### Assignment:
Find the line containing "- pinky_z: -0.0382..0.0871" in the listing below. Repeat it exactly, along with each following line up to and including the one containing "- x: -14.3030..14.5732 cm".

### Provided data:
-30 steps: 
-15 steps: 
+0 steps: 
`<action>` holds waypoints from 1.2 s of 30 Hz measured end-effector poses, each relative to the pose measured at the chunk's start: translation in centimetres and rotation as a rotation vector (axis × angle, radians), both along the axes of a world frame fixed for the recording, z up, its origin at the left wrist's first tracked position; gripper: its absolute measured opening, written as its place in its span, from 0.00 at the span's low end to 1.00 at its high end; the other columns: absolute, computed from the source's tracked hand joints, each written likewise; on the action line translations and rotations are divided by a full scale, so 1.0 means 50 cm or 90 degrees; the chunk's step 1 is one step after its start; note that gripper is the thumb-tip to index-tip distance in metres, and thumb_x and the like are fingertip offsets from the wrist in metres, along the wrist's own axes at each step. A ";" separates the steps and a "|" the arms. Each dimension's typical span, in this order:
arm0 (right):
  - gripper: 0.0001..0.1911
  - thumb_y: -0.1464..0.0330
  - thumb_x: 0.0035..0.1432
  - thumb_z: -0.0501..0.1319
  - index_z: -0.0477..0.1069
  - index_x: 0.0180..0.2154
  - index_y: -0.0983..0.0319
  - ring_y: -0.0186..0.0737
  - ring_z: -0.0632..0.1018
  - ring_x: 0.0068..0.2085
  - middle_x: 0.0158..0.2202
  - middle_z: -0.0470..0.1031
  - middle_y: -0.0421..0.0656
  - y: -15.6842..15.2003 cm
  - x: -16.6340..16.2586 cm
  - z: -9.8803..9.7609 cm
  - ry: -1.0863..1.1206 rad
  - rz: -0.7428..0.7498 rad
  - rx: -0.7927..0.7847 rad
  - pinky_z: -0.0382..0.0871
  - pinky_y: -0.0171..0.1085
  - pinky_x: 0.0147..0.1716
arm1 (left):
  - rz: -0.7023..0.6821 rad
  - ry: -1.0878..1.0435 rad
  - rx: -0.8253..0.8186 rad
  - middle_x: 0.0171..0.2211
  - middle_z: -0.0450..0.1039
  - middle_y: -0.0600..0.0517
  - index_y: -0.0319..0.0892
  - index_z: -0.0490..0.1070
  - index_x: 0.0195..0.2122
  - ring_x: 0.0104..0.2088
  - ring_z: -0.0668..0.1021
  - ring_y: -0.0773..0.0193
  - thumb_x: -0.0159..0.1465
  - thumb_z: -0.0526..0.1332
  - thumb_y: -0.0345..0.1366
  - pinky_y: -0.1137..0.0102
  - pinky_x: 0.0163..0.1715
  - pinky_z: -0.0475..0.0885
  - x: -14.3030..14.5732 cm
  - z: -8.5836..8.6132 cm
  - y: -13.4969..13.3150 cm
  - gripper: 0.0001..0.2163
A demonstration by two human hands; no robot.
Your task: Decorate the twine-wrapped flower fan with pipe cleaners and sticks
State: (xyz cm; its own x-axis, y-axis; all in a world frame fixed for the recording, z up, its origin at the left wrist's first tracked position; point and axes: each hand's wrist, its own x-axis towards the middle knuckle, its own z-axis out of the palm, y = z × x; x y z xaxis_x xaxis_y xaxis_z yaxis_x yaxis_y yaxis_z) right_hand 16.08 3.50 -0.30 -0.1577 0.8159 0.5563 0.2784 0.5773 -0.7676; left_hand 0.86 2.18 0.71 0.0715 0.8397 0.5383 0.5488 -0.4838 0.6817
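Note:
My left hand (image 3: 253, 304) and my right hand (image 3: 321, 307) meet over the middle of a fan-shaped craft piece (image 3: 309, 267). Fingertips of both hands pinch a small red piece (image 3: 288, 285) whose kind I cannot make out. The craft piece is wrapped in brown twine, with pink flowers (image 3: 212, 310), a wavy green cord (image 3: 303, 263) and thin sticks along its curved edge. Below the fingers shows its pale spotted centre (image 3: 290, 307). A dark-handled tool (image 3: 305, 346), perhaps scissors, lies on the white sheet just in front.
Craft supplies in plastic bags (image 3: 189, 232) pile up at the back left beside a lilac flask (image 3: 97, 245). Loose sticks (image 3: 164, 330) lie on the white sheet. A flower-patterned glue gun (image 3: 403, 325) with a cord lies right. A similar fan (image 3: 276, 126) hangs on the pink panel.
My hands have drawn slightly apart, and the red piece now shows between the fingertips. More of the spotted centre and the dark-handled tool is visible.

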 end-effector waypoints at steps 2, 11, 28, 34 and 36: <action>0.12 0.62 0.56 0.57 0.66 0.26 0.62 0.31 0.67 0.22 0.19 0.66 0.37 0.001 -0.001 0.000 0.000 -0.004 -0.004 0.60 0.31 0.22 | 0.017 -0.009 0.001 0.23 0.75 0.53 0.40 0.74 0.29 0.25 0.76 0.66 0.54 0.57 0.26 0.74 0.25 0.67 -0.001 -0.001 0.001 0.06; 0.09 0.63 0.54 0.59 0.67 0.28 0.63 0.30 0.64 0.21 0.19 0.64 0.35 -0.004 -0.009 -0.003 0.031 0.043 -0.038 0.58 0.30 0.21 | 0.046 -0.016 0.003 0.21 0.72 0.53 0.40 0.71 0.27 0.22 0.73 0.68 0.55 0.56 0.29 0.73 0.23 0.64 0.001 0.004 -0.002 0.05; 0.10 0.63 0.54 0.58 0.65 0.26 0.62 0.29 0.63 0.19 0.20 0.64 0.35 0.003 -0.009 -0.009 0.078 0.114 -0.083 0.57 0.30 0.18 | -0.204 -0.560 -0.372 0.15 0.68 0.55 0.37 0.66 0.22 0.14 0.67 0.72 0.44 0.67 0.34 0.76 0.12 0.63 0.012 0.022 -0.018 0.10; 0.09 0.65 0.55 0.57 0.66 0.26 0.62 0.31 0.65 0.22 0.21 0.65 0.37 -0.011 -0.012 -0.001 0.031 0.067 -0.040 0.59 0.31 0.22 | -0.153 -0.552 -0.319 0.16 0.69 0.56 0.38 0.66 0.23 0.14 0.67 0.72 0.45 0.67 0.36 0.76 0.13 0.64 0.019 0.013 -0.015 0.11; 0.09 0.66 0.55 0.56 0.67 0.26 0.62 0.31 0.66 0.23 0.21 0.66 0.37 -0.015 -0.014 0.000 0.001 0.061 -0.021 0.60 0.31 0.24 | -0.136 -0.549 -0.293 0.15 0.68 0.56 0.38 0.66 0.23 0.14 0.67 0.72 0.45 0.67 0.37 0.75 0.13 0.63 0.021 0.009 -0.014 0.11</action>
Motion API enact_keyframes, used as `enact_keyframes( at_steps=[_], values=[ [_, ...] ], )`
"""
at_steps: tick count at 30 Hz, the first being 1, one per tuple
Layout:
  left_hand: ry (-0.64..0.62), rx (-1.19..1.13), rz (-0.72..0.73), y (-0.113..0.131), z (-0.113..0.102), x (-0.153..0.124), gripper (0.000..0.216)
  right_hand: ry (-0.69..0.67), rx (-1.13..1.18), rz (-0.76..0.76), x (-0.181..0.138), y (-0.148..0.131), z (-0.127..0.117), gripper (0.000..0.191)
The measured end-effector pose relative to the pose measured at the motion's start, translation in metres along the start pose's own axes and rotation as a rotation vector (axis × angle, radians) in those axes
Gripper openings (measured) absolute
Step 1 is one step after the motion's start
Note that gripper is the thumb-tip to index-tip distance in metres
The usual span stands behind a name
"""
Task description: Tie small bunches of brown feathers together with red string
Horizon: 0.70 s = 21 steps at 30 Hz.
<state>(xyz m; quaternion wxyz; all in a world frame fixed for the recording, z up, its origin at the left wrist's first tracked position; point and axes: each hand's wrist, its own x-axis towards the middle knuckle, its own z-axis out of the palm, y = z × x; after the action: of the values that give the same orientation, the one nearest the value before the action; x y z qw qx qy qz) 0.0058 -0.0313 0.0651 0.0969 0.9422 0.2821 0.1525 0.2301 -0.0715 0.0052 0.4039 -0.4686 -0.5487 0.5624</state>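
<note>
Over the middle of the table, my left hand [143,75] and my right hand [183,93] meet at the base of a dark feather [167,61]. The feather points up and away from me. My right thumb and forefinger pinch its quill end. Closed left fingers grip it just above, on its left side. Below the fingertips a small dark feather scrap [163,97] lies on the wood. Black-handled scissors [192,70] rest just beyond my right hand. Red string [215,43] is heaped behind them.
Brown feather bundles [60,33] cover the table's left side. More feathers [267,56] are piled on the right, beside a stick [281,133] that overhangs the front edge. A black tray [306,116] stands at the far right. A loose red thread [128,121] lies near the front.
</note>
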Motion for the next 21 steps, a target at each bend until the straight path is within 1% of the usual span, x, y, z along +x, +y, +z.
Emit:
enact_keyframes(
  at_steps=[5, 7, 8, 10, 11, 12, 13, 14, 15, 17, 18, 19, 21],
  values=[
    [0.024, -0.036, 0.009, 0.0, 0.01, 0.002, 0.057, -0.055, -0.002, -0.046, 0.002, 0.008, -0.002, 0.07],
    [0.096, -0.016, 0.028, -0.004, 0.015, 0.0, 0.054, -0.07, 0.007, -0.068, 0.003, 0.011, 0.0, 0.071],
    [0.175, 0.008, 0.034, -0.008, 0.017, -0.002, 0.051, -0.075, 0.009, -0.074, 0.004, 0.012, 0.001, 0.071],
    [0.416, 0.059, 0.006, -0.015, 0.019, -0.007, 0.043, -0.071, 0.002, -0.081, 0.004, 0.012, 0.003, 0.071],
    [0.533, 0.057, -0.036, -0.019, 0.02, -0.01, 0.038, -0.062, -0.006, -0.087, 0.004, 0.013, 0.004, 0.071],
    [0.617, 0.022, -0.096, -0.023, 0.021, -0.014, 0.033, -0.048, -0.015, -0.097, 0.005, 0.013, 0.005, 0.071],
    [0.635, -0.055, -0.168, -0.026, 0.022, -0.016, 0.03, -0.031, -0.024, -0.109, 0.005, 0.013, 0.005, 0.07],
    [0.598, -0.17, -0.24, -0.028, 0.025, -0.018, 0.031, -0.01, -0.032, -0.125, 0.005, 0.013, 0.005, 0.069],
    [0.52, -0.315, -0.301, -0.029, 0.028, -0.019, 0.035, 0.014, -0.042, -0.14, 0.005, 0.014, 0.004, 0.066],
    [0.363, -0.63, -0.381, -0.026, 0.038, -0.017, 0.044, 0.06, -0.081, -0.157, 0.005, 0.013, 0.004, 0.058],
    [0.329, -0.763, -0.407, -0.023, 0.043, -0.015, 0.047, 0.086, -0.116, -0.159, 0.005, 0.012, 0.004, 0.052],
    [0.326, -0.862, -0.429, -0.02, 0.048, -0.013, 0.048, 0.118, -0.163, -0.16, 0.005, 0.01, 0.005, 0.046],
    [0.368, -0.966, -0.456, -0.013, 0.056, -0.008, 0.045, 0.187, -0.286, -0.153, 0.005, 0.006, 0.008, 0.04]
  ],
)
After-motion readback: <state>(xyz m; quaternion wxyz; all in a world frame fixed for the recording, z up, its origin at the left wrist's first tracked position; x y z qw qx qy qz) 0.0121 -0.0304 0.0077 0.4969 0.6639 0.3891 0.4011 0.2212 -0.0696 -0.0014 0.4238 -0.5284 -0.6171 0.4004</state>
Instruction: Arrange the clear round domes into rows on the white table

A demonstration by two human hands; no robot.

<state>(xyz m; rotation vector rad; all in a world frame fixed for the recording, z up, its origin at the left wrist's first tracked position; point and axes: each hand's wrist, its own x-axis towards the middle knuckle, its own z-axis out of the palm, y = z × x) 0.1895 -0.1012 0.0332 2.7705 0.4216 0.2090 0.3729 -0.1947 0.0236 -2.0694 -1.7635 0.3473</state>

### Result:
  - pinky_z: -0.0382..0.0871
  - pinky_y: -0.0171..0.1085
  - pinky_x: 0.0147..0.1716
arm1 (left):
  - rz: -0.7023..0.6821 rad
  - ry: -1.0878..1.0435 rad
  - rx: -0.8253..0.8186 rad
  - middle_x: 0.0171..0.2211
  - middle_z: -0.0450..0.1039
  - middle_y: -0.0600..0.0517
  - index_y: -0.0319..0.0892
  - index_z: -0.0490..0.1070
  - index_x: 0.0195..0.2122
  - ring_x: 0.0104..0.2088
  - ring_z: -0.0668..0.1021
  - ring_y: -0.0773..0.0193
  - thumb_x: -0.0159..0.1465
  - thumb_z: -0.0526..0.1332
  - thumb_y: -0.0345..0.1366
  - pinky_y: -0.1137..0.0102
  - pinky_x: 0.0163..0.1715
  - pinky_z: -0.0475..0.0885
  - x: -14.3030..14.5732 cm

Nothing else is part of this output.